= Peter Nikoll =

German gangster

Peter Nikoll (1771–1817) was a bandit leader from Mecklenburg who was beheaded for his crimes. His nickname was Black Peter.

== Life ==
Nikoll was born in 1771 in the Duchy of Mecklenburg and was involved in crime from an early age. In his later years he became a bandit chieftain who headed a powerful gang of robbers. Countless atrocities were committed under his leadership until he and his accomplices were eventually caught.

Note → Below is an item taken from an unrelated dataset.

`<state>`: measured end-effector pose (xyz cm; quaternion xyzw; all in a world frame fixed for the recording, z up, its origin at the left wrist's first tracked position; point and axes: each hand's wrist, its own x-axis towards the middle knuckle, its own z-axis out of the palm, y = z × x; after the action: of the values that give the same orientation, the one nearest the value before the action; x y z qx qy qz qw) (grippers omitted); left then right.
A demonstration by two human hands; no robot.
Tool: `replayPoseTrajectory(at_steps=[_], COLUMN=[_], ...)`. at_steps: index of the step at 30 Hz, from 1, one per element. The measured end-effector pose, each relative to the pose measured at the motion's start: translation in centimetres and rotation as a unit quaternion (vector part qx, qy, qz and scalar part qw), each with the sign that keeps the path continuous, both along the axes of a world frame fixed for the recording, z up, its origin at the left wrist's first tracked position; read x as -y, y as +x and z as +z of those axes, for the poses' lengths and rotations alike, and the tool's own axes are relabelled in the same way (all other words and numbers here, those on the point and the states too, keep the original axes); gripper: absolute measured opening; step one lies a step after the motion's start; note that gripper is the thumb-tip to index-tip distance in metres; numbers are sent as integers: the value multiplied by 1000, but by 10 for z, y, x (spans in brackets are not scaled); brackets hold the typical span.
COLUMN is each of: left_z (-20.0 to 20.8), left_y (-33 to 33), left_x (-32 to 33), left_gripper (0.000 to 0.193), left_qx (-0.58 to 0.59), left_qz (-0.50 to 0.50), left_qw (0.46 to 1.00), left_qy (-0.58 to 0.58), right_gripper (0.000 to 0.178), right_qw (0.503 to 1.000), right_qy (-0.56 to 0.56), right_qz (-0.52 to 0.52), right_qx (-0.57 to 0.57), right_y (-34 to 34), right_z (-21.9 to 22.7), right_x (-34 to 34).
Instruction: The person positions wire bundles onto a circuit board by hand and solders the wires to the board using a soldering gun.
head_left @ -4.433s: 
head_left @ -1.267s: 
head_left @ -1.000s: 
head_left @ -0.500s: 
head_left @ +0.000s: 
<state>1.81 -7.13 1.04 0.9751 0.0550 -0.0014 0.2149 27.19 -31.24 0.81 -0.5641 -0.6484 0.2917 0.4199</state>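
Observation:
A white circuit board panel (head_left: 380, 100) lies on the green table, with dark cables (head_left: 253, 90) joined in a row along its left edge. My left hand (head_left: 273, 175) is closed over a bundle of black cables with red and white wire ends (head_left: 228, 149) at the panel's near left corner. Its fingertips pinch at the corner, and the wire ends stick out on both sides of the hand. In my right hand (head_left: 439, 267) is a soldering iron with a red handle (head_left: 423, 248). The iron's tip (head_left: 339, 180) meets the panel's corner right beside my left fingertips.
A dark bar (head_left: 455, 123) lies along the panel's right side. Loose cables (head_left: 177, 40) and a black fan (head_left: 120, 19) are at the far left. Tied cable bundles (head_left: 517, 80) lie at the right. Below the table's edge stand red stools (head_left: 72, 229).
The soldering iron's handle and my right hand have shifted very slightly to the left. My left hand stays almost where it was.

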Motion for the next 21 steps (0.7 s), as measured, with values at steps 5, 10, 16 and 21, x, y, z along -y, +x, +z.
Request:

Because of his reputation, he earned the sobriquet "Black Peter" (Schwarzer Peter) and, even after his death, "his deeds lived on in people's minds". The eponymous children's card game was said by one source to be named after him. In the 19th century this game was played in northern Germany in the long winter evenings. The loser was "Black Peter" who received a charcoal mark on the face and had to pay a forfeit.

Other sources, however, claim the card game was invented by Johann Peter Petri (1752–after 1812), a highwayman also nicknamed "Black Peter", who came from the Palatinate region.

== Execution ==
Nikoll was beheaded on 13 June 1817 in Glückstadt in the neighbouring Duchy of Holstein along with six of his fellow bandits; the remainder were sentenced to life imprisonment. Most died in gaol with the exception of one who was released by the King of Denmark in 1852 under the condition that he emigrated. In August that year, he arrived in New York where he published his version of the life of Black Peter in the New York Tribune.

== Literature ==
- Wander, Karl Friedrich Wilhelm (1873). Deutsches Sprichwörter-Lexikon: ein Hausschatz für das deutsche Volk, Volume 3. Leipzig: Brockhaus.